Through May 21 at Cornish Playhouse, 201Mercer Street, Seattle, 206 733-8222 or

“Skin” presented by Deaf Spotlight

“We need to find the courage to tell the stories that lie beneath the surface, under our skin.” So says Crystal L.M. Roberts about her play currently being offered at 12th Avenue Arts. And courage was indeed required by all those associated with Deaf Spotlight, the producing partner here.

This is a play about deaf lesbian life. The entire play is performed in sign language. It’s a theatre experience devoid of sound except for the occasional garbled noises from some of the characters at taut moments. And there are many of those, both emotional crescendos as well as heartbreaking lows.

Director Alexandria Wailes has made sure that her four characters have very different personalities, obsessions and sexual experiences. They scrutinize the topic of sex almost without stop. Rose (Rhonda Cochran), the elder in the group, looks back on her sexually active days with longing. Ash (Michelle Mary Schaefer) who is butch knows that there are two basics in every life: love and hunger, and she’s out to satisfy both. Sammie (Amelia Hensley), the beauty of the bunch, loves sex in almost any form and has no trouble getting it. Then there is poor Quinn (Kalen Feeney) who is still tying to recover from being gang raped by fraternity guys on Gay Pride Day.

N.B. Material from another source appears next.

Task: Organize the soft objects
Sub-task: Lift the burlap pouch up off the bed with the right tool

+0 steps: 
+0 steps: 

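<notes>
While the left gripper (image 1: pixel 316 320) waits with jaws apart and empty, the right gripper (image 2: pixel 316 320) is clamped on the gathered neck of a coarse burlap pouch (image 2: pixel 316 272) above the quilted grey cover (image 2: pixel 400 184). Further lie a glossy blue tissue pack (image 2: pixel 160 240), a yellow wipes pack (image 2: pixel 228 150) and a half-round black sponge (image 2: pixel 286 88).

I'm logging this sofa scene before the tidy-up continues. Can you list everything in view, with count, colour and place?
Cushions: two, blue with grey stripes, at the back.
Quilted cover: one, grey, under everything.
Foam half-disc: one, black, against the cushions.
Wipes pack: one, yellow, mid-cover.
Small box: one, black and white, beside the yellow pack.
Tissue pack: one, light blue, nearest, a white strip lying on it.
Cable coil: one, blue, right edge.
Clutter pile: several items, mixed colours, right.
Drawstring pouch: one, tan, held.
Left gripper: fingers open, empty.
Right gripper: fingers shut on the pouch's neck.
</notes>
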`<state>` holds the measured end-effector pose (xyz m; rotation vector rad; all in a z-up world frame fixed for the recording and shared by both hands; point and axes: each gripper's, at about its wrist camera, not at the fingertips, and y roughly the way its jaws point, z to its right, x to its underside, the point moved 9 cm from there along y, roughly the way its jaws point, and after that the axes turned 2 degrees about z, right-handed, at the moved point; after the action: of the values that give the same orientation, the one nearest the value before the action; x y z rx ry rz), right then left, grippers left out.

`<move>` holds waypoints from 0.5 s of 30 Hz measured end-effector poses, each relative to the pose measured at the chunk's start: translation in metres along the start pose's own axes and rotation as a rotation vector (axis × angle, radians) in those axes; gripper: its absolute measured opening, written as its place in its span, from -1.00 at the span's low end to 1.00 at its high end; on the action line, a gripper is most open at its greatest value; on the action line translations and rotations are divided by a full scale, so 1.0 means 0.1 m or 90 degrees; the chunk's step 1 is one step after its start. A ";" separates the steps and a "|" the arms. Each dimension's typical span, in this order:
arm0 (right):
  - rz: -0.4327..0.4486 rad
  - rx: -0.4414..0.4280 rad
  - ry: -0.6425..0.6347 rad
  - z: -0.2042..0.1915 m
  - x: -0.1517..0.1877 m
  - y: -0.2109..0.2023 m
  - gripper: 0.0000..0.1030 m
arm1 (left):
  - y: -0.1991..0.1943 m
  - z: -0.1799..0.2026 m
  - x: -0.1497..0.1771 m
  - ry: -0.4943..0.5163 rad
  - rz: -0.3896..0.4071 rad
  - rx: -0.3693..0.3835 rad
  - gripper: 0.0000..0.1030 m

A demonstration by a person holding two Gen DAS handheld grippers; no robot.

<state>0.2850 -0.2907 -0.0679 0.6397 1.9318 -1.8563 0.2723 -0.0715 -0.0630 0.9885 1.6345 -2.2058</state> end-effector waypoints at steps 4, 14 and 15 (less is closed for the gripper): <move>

Good acting here, brave acting. I’m sure for the non-hearing, gay audience members, the play is a wonderful telling of real life. For others, it provides a good entry to another culture, a reminder of how diverse all cultures are.

A huge blank screen above and behind the actors serves to print out the dialog as the play progresses so that those in the audience who don’t speak with their hands can follow the action. It is not without it’s problems, however. There is lots of dialog, and reading it makes it difficult to see the action. The system would be more helpful if some adjustments were made by condensing the screened text or changing the speed with which the text moves.

I so frequently think about how lucky we are in Seattle to be exposed to theatre of enormous diversity. With this production we gain an insight into the lives of a subculture that is unfamiliar to most of us.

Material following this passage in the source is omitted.